Le plaisir ultime n'est-il pas la découverte et la capacité à décrire ce que l'on aime ou déteste???

Laurent Mousson a dit…

Le BJCP est justementun système de certification des juges, et la plupert des juges de concours étasuniens le cont... Le problème est que effectivement c'est un gros exam' écrit tendance bourrage de crâne (apprendre, pas assimiler...) avec une partie pratique qui est à la limite de l'anecdotique.

Bon, dans la horde d'européens invités à la prochaine World Beer Cup, qui en ont pour lapluèpart déjà deux ou trois derrière aux, y'a pas beaucoup de juges certifiés BJCP... mais ce sont des gens compétens et expérimentés, et ça, autour d'une table de concours, ça se remarque très vite...

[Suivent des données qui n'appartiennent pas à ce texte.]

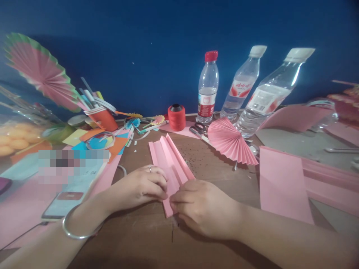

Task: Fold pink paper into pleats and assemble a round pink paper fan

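Note:
A strip of pink paper [168, 157] with lengthwise pleats lies on the brown table in front of me, its far end standing up in ridges. My left hand [148, 184] is closed at the paper's left edge, fingers curled against it, with a ring on one finger. Across from it, my right hand [200, 207] pinches the near right part of the folded paper. The fingertips of both hands almost meet, and they hide part of the near folds. A finished-looking pleated pink fan [231, 142] rests beyond my right hand.
Behind stand a red thread spool [177, 117], a red-capped bottle [208, 89] and two white-capped bottles. Scissors [199, 129] lie by the fan. At left are a phone [66, 200], an orange cup of pens [102, 116] and coloured paper. Pink sheets [283, 183] lie at right.

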Demonstrator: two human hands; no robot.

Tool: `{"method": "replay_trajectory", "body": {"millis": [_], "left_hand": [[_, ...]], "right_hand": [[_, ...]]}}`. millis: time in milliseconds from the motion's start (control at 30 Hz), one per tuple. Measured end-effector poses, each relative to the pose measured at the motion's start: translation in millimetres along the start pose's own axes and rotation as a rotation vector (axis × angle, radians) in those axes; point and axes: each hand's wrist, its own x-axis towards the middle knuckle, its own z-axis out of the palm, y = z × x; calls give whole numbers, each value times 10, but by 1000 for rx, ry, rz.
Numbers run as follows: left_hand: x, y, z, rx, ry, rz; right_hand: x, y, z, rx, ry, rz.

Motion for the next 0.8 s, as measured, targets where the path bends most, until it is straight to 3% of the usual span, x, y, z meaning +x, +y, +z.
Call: {"method": "replay_trajectory", "body": {"millis": [367,667,800], "left_hand": [[5,6,-9,-50,-25,-55],[6,-15,0,-98,-6,-68],[-11,-49,-10,-153,16,-160]], "right_hand": [[-9,-18,47,39,17,34],[34,-73,-43,-88,-159,41],[46,-114,-85,-108,-190,18]]}}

Du côté des concours Européens, ça dépend un peu... Au Champion Beer of Britain, on cherche à avoir des spécialistes et des non-spécialistes dans chaque panel, question d'avoir aussi un apport de "buveurs lambda".
J'y ai aussi vu des pseudo-experts se la pêter grave et se ramasser aussi sec (et c'était même pas moi, enfin, pas toujours). Celui qui a commis un bouquin vendu en set avec un verre de dégustation soi-disant reévolutionnaire, qui s'est amené avec et a transféré toutes les bières une à une dedans sous prétexte que les verres officiels n'étaient pas bons, restera un des plus spectaculaires que j'aie vu dans le genre...

Pour Birra dell'Anno, le choix se fait par cooptation, mais justement, il y a un souci d'avoir des juges qui ont les capacités organoleptiques ET une vue d'ensemble pour juger à peu près n'importe quoi en le remettant dans le bon contexte de ce que le brasseur a tenté de faire, vu qu'on se ramasse des catégories du genre "fermentations hautes de 12 à 16 Plato" qui râtissent très large.
Et là, c'est aussi clair, les façades pleines de vent se ramassent assez vite.
En concours, la meilleure garantie est justement le fait qu'on juge d'abord chacun dans son coin, puis qu'on discute pour chaque panel/tablée...

A part ça, oui, plus on goûte, plus on acquiert une expérience large, plus on relativise la volonté d'avoir des styles proprets et bien délimités, et plus ou en vient à penser en familles ou en courants...

... bref, à apprécier chaque bière pour ce qu'elle est - même si elle ressemble à rien, qu'elle est totalement hérétique - pas pour ce qu'on aimerait qu'elle soit !

Syxx a dit…

J'adore cet article, on se croit de retour au temps béni des coups de trique et aux tornioles des grandes croisades anti-évangéliques de nos jeunes années, aux matins clairs des litanies libertaires, assénées avec le glaive de la dérision, imbibés de Heinz Baked Beans mijotant au coin du feu.

Santé et prospérité, Grand Libiérateur! Merci à toi de poursuivre ta croisade contre les esprits obtus de toute espèce et de toute obédience!